Корр.: Вы говорите «дегустация»... Т.е. слово «растворение» Вам не нравится, т.е. оно как бы неактивное.

Б.Ю.: И вот сейчас как бы чуть-чуть протоптав эту территорию в не очень строгой болтовне, я могу попробовать вывести для Вас «персонажа». Дело в том, что персонаж для нас сегодня, это, в каком-то смысле, центральный мотив наших штудий, центральная для нас история.

Вначале я конкретно расскажу весь механизм. До этого я попробую вывести ещё одну историю. Вот существует оппозиция между видами искусства, эту оппозицию, очень актуально, по-своему принял на себя перформанс, некоторое пространство собственно само по себе не являющееся видом искусства, а только принимающее, в равной мере располагающее на своей территории все уже существующие сегодня виды искусства, и именно в их равенстве, скажем, изображение равно звуку, игра актера равна какому-то инсталляционному пространству – там нет приоритетов на этой территории. Обеспокоена эта территория только одним – попыткой индивидуального сознания двинуться в ещё никогда не бывшую сторону, т.е. изобрести или создать новый вид искусства.
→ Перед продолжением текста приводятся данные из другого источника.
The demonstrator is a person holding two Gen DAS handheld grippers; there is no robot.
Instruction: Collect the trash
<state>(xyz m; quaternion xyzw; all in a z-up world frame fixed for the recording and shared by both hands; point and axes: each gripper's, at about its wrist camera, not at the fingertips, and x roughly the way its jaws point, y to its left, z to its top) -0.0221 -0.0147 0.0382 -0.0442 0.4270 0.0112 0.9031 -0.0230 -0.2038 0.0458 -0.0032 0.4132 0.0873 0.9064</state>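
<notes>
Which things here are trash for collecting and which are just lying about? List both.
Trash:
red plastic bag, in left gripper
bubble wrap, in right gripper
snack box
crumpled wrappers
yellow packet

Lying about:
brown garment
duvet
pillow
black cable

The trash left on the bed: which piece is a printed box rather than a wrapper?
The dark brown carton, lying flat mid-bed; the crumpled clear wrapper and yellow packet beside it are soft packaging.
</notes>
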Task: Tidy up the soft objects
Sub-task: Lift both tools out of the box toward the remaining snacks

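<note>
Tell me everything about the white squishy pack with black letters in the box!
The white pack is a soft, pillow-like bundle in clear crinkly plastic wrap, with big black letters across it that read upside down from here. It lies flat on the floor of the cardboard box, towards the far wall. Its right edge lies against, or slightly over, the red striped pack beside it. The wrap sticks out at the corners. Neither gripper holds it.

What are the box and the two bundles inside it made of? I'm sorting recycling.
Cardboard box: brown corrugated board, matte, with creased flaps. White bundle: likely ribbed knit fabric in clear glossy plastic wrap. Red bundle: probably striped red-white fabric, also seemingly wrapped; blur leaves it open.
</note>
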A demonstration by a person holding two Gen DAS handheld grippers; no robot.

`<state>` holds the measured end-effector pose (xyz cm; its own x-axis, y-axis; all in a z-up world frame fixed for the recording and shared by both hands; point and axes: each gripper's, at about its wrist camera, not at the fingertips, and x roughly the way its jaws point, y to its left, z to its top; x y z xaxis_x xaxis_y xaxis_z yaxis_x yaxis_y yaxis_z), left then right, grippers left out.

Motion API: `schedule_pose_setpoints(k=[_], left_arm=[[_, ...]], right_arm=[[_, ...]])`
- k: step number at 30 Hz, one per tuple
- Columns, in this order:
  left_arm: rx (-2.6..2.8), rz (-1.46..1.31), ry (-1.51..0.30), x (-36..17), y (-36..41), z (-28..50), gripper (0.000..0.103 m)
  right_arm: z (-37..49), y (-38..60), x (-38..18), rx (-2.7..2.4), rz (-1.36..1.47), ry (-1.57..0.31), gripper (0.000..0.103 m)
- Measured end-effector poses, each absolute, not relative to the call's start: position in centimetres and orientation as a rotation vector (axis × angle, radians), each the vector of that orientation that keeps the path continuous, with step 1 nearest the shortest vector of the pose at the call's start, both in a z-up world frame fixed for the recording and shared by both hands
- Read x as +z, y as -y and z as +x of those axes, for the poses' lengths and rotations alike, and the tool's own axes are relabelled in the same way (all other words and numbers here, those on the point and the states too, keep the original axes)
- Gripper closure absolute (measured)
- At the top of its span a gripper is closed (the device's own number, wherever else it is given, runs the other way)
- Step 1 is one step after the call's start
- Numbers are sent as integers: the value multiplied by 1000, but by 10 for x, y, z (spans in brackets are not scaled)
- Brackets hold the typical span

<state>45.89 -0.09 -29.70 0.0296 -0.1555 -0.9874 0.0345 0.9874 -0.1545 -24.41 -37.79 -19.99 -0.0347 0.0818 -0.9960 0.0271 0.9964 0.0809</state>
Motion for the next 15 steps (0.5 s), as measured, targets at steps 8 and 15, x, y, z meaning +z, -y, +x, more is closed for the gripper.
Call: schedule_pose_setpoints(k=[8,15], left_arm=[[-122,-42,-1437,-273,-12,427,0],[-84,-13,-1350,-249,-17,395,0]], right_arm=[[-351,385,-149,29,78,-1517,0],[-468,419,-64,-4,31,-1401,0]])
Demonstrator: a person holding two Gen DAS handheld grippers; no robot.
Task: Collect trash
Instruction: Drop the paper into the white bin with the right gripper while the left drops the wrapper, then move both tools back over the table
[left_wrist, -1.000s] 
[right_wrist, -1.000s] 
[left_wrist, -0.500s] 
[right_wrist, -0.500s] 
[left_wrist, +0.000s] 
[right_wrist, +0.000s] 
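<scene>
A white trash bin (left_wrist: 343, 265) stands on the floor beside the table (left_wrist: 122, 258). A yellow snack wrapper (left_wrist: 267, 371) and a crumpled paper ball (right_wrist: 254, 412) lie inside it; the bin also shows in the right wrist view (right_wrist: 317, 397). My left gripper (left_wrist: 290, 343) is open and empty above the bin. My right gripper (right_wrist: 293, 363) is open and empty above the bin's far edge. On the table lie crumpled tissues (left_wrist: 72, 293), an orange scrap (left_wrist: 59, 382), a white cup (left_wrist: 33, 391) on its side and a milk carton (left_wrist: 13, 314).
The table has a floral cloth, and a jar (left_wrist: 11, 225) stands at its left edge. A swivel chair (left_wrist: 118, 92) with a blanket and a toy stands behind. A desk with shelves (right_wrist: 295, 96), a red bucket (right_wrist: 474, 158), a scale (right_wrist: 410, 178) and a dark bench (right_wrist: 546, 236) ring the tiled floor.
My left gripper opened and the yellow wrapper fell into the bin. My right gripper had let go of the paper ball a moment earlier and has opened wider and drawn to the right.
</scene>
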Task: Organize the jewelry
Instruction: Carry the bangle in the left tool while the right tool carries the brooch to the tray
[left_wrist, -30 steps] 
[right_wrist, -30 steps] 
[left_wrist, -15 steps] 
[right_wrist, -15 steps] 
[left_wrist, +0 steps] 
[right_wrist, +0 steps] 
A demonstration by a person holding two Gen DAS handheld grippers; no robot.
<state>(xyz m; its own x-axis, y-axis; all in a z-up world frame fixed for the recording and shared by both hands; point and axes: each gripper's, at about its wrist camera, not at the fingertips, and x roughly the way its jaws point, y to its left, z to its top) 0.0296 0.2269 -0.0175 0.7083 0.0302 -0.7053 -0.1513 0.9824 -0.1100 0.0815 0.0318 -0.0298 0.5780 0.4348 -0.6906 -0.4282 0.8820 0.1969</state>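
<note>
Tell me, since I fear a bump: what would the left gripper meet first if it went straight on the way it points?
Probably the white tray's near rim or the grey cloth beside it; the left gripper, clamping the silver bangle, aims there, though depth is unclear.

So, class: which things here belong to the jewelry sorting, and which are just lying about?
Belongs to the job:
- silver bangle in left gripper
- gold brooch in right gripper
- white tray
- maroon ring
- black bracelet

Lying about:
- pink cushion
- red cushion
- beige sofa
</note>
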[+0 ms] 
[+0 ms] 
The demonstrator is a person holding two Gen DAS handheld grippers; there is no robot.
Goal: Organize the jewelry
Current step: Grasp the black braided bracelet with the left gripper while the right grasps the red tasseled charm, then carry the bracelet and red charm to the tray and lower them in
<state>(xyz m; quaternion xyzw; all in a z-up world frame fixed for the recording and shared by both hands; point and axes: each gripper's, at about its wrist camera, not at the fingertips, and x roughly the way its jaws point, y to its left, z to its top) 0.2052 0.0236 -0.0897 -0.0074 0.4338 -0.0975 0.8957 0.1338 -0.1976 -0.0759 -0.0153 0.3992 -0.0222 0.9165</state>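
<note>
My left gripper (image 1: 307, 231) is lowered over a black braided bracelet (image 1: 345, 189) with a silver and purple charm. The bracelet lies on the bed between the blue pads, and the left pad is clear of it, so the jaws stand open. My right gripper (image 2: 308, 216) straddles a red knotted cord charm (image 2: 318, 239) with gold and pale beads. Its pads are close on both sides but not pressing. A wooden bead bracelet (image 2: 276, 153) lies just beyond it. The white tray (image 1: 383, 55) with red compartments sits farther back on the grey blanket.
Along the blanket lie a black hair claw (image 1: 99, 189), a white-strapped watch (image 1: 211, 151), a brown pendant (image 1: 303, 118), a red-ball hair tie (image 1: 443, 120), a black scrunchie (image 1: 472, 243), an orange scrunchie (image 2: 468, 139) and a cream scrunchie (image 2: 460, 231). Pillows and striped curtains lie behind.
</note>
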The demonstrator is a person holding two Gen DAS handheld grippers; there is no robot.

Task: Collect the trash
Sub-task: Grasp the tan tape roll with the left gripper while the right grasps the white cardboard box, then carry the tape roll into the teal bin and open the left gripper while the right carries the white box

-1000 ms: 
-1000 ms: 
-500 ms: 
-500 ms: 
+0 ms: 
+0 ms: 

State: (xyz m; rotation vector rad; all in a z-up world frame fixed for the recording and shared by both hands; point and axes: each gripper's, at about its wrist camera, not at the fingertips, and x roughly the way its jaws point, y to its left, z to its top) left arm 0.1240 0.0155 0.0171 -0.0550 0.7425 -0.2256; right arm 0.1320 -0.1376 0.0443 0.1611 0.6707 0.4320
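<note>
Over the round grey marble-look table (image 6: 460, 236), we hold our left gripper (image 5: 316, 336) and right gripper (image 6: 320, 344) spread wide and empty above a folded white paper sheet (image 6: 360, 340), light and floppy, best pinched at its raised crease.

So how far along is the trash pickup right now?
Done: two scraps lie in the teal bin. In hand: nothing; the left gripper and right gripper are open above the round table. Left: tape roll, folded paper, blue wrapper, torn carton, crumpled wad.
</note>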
И вот на двух этих постулативных моментах сегодня существует перформанс. Это довольно существенно, потому что именно в перформансе само понятие персонажа...

Корр.: Вы имеете в виду театральный?..

Б.Ю.: Нет, не театральный.

Корр.: Т.е. как, например, у Ежи Гротовского.

Б.Ю.: Нет, Ежи Гротовский – это совсем не перформанс, это совсем другое.

Корр.: От него шла линия…

Б.Ю.: Нет, нет, не от него. Ни в коем случае. Перформанс – само слово и само понятие имеет очень больную традицию. Собственно, перформанс – невыясненная зона. Я о ней сейчас говорю, как о невыясненной зоне, говорю парадоксально, потому что на самом деле в Европе уже тома написаны про перформанс.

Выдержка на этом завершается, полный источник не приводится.